• **Try it**
Give again, unaltered, the lines of the listing below that run from the line having "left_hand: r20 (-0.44" through the line having "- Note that".

Supplied information START

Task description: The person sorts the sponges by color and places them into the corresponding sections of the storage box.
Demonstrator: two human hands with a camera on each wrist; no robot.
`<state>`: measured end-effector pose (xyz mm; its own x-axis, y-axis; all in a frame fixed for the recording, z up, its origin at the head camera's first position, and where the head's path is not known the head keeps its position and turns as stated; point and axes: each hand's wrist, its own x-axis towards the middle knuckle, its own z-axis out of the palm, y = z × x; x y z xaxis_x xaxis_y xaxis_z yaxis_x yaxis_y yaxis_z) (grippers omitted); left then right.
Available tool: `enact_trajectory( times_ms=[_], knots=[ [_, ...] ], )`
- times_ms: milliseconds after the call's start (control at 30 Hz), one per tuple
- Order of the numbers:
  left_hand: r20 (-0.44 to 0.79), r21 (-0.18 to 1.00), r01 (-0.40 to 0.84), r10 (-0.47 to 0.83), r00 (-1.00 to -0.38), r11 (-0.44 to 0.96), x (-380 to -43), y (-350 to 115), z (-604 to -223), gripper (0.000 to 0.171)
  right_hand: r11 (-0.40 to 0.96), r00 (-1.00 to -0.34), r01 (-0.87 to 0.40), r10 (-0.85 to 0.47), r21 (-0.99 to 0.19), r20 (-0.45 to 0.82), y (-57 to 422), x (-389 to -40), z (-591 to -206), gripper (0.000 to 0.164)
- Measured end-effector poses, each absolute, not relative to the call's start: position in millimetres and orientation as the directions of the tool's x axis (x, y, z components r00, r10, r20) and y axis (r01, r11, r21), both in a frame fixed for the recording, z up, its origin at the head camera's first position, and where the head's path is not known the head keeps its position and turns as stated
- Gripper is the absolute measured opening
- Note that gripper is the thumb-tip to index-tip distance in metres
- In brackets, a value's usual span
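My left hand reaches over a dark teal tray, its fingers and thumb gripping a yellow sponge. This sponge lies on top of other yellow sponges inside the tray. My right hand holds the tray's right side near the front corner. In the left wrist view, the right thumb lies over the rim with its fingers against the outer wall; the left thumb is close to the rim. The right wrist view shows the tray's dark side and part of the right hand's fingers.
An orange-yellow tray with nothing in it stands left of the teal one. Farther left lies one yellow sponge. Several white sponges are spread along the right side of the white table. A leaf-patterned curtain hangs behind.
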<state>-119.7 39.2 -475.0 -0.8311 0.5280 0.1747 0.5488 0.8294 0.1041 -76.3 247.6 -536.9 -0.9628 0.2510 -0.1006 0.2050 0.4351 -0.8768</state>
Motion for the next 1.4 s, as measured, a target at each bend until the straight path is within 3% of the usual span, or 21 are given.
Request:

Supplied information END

• **Result of the exercise**
  left_hand: r20 (-0.44 to 0.79), r21 (-0.18 to 1.00), r01 (-0.40 to 0.84), r10 (-0.47 to 0.83), r00 (-1.00 to -0.38), r11 (-0.44 to 0.96), x (-380 to -43), y (-350 to 115), z (-604 to -223), gripper (0.000 to 0.171)
  right_hand: r11 (-0.40 to 0.96), r00 (-1.00 to -0.34), r01 (-0.87 to 0.40), r10 (-0.85 to 0.47), r21 (-0.99 to 0.19), r20 (-0.45 to 0.82), y (-57 to 422), x (-389 to -40), z (-591 to -206), gripper (0.000 to 0.164)
- Measured end-effector poses, each absolute, not relative to the call's start: position in millimetres and orientation as the directions of the tool's x axis (x, y, z components r00, r10, r20) and y axis (r01, r11, r21), both in a frame fixed for the recording, z up, its origin at the head camera's first position, and where the head's path is not known the head keeps its position and turns as stated
- Gripper is the absolute measured opening
- Note that gripper is the thumb-tip to index-tip distance in metres

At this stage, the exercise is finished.